All posts by Ruturaj Vartak

Script to make entries

We have our tables in place.
Its time to get with the code.

Lets get all the search engines and their attributes first.

$res_se = mysql_query('select * from search_engines', $conn);
$se = array();
while ($row_se = mysql_fetch_object($res_se)) {
    $se['id'][] = $row_se->se_id;
    $se['name'][] = $row_se->se_name;
    $se['regex'][] = $row_se->se_regex;
}


Lets collect our referers

$sql = 'select view_ref from view_log';
$res = mysql_query($sql, $conn);
$refs = array();
while ($row = mysql_fetch_object($res)) {
    $refs[] = $row->view_ref;
}
mysql_free_result($res);

Before we find out the keywords from the Referers, Let me explain how do you form a regular expression to grab out the keyword.
Let us consider someone searches a keyword “ruturaj” on google.com.
So the url where google shows the listing of my page will be
http://www.google.co.in/search?hl=en&q=ruturaj&btnG=Google+Search&meta=
This will also be the referer.

The most important part of this URL is the string “q=ruturaj”, and then the keyword “ruturaj” from that string.
let us start…

/ Pattern starts..
.*google.* Allow any charecters around string “google”
?q= These will be charecters prefixing the keyword
([^&]*) Start a class, which will allow all characters. But it should not contain any &, which means any other GET query.
.* Allow any trailing characters
/i End the pattern, specifying that is case-insensitive

So the final pattern would be…
/.*google.*?q=([^&]*).*/i

We have the Search Engine Attributes, and the referers, now is the time to apply the regular expression of the search engines to referers and grab out the keyword term.

$keywords = array();
$keyword = '';
$keyword_count = 0;
$se_cnt = array();

for ($i=0; $i<count($refs); $i++) {
   for ($j=0; $j<count($se['id']); $j++) {
       if(preg_match($se['regex'][$j], $refs[$i], $matches))
       {
           $k = strtolower($matches[1]);
           if ( !isset($keywords[$k]) ) { //exists....
               $keywords[$k] = 1;
           } else {
               $keywords[$k] += 1;
           }
           if ( !isset( $se_cnt[$se['name'][$j]] ) ) { //exists....
               $se_cnt[$se['name'][$j]] = 1;
           } else {
               $se_cnt[$se['name'][$j]] += 1;
           }
           //echo "<p>$refs[$i]<br/><b>{$se['name'][$j]}</b> - " . urldecode($matches[1]) . '</p>';
           //echo "<b>{$se['name'][$j]}</b> - " . urldecode($matches[1]) . '<br/>';
           break;
       }
   }
}

Get the array sorted in descending order maintaining their indexes

arsort($keywords);
arsort($se_cnt);

Grab the indexes and the values in arrays…

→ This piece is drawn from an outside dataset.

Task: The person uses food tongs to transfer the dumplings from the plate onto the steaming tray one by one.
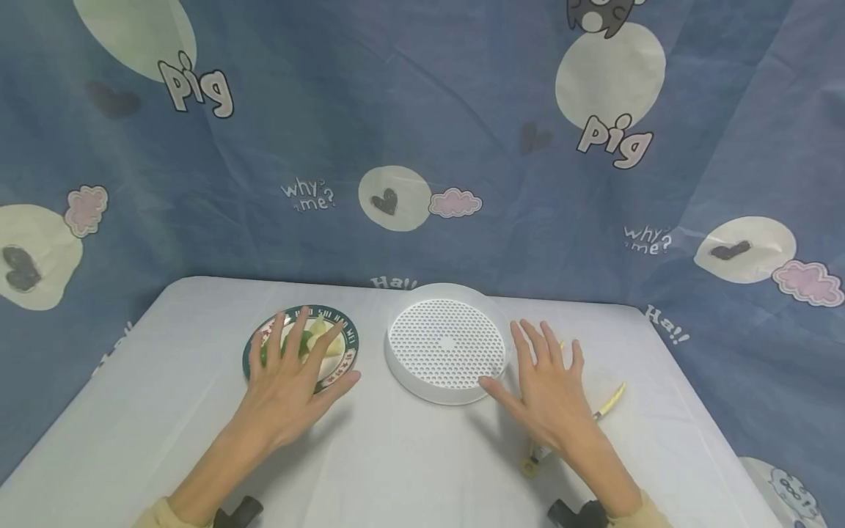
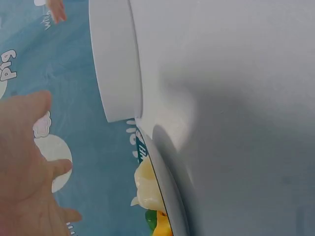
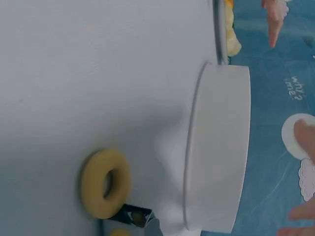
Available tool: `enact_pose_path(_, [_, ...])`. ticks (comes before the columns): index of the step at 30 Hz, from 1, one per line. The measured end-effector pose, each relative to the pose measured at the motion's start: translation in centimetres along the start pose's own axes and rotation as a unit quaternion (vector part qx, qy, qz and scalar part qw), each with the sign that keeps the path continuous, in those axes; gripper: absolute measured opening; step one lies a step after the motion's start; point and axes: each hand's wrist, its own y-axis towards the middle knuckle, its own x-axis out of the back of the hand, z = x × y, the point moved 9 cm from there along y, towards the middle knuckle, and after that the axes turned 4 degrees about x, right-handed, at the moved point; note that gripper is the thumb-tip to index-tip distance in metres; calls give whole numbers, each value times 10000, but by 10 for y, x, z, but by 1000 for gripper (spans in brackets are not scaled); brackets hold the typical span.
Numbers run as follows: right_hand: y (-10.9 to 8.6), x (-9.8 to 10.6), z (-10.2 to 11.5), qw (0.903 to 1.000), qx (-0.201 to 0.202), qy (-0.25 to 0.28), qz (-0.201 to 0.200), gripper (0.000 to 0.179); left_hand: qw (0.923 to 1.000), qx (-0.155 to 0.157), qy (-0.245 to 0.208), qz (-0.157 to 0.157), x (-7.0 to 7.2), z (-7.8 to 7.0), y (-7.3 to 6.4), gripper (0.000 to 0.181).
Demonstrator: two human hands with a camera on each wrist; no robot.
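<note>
My left hand (image 1: 284, 396), fingers spread, is over a round plate (image 1: 351, 343) with a green patterned rim and partly hides it. On the plate lie pale yellow pieces (image 2: 149, 184), a green piece (image 2: 150, 219) and an orange one (image 2: 162, 225). My right hand (image 1: 551, 400), also spread and holding nothing, is just right of a round white tray (image 1: 446, 359) with a perforated floor. Beneath that hand lies a yellow-and-metal tool (image 1: 614, 398) with a yellow ring end (image 3: 93, 184); the hand and forearm cover its middle.
A white cloth (image 1: 396, 469) covers the table. Behind it hangs a blue printed curtain (image 1: 422, 125), close to the table's far edge. The tray stands between the plate and the tool. Dark wrist mounts (image 1: 240, 512) sit at both sleeves.
</note>
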Motion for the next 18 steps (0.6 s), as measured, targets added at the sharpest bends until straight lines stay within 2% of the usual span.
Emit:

$query_term = array_keys($keywords);
$query_term_cnt = array_values($keywords);

Finally strip out the url encoding out of the keyword.

$final = array();
for ($i=0; $i<count($query_term); $i++) {
    $final[] = array(urldecode($query_term[$i]), $query_term_cnt[$i]);
}

Creating tables

The first and foremost need is to have access logs, Since in this tutorial, we’ll be logging in MySQL, we need to have a table in which we can maintain a good access log.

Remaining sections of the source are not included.